The appearance of the phrase, “environmental justice,” in the Federal Register rarely bodes well for taxpayers, consumers, free markets, or good governance. Nonetheless, a quick search turns up 142 usages in President Joe Biden’s recently finalized regulatory updates pertaining to the National Environmental Policy Act (NEPA), the “Bipartisan Permitting Reform Implementation Rule.” This stone-dead canary in the ideological coal mine represents accurately the quality of the rest of the rule.
The new policy qualifies as “bipartisan” only in its statutory inception — from which its actual policies stray far. The product of the Fiscal Responsibility Act of 2023’s modest NEPA reforms, Biden’s rule contorts a congressional compromise to effect highly controversial environmentalist ends. These are ends that aren’t even supported by all Democrats. In fact, the loudest congressional opposition thus far has emanated from a Democrat — Sen. Joe Manchin (D-W. Va.). “All the White House had to do was implement the commonsense, bipartisan permitting reforms in the Fiscal Responsibility Act, that all sides agreed upon, but once again they’ve disregarded the deal that was made, the intent of the law that was signed, and are instead corrupting it with their own radical agenda,” Manchin said.

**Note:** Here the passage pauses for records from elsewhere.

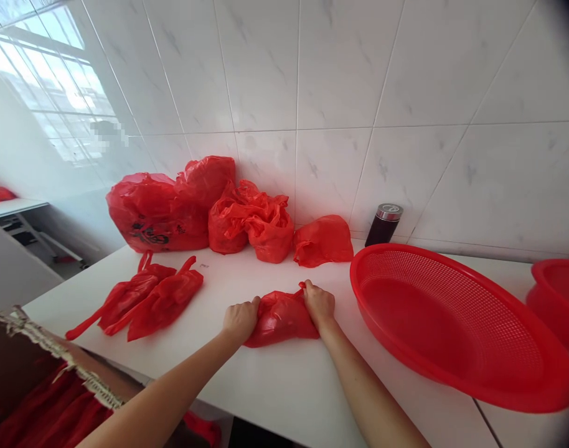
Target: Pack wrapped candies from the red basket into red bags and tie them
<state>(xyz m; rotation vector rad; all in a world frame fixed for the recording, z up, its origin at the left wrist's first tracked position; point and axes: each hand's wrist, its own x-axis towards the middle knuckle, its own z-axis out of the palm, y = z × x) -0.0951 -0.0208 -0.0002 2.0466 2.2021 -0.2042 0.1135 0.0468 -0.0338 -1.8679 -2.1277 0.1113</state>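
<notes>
A small red plastic bag (279,318) lies on the white counter (275,379) in front of me. My left hand (240,319) is closed on the bag's left side, fingers curled into the plastic. My right hand (318,303) is closed on the bag's upper right corner, pinching its bunched top. The bag looks filled and crumpled between the two hands.
Two flattened red bags (147,298) lie at the left. Several stuffed red bags (205,208) line the tiled wall, with one more bag (322,239) beside them. A dark flask (383,224) stands at the back. A large red colander (452,317) and a red basin (558,298) sit right.
</notes>
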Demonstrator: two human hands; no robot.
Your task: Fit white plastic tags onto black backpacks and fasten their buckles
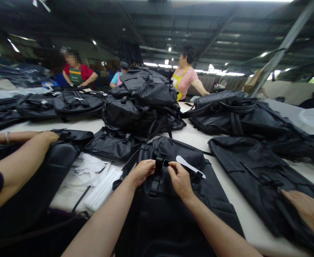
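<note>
2 slim forearms, bare from the lower edge of the view up to the wrists. Left hand [142,172] and right hand [180,182] bare as well, down to the fingers [149,165]. Sleeves out of view.

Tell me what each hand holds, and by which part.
Left hand pinches the black buckle on the backpack, by its left side. Right hand holds a white toothed strip near its rounded end.

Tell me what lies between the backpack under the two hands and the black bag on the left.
In the head view, a heap of white strips lies on the table between the backpack and the left bag.
</note>
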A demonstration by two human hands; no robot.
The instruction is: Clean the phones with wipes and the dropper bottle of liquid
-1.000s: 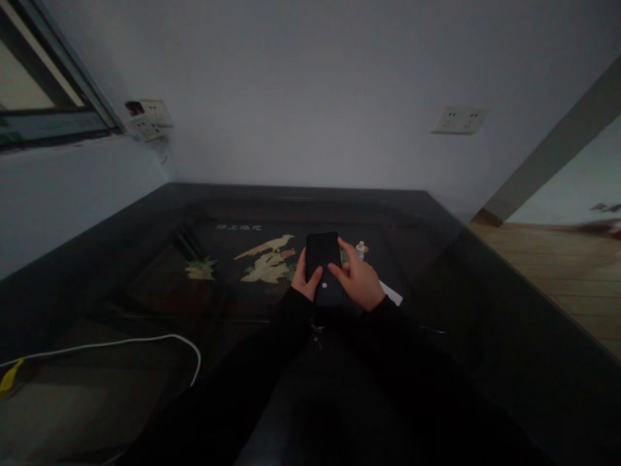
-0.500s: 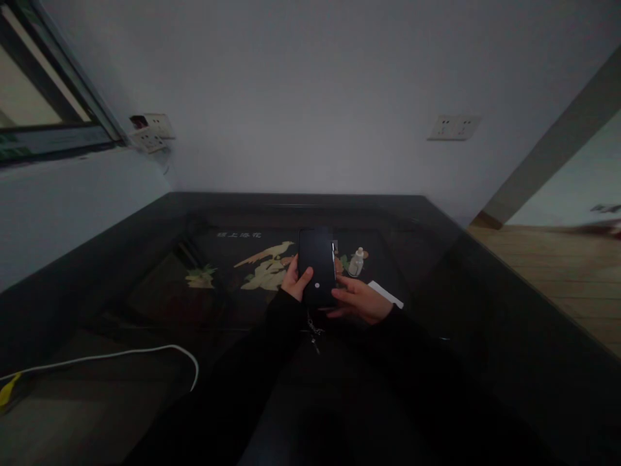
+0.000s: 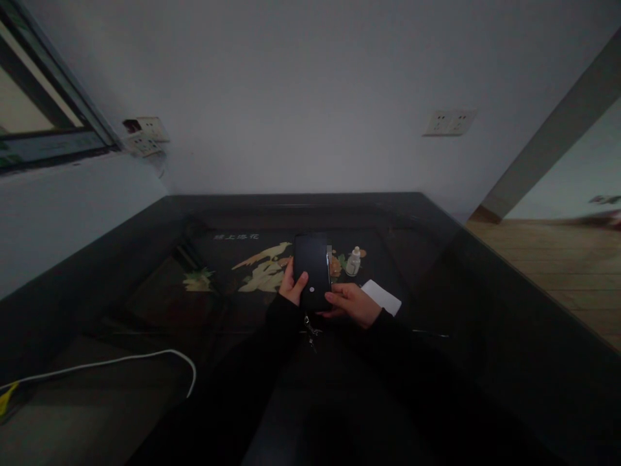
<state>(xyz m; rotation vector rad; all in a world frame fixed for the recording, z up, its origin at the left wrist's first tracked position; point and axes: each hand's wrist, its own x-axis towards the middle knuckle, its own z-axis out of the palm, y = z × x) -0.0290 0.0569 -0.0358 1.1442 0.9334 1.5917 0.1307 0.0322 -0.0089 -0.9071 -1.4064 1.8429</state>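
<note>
Below the phone (image 3: 312, 272), right hand (image 3: 352, 304), lower than before.

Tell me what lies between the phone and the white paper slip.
In the head view, the right hand sits there, gripping the phone, beside the paper slip.

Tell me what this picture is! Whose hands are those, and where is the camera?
The camera is worn on a person's head and looks forward and down, so these are that person's own hands, in dark sleeves. The left hand holds a dark phone upright, thumb on its screen. The right hand touches the phone's lower corner. Underneath is a dark shiny table with a bird picture. On it are a small white bottle, a white paper and a white cable.
</note>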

Manchin — a progressive, but one who rejects anti-fossil-fuel orthodoxy — has good cause to worry. Biden’s NEPA reforms transmute environmental review, which ought to be a limited tool to assess the direct impacts of infrastructure builds, into an ideological vice, squeezing traditional energy production. The new rule instructs regulators to investigate projects’ future potential to generate emissions, disfavoring projects such as natural-gas pipelines whose operations could — in the environmentalist view, at least — exacerbate climate change. Moreover, regulators must present “reasonable alternatives” that would — again, in their view — mitigate environmental risks. Whether their suggestions will, in fact, be “reasonable” remains doubtful. As The Wall Street Journal editorial board sums it up, “Fossil-fuel projects can be rejected if agencies decree that renewable alternatives are better for the climate.”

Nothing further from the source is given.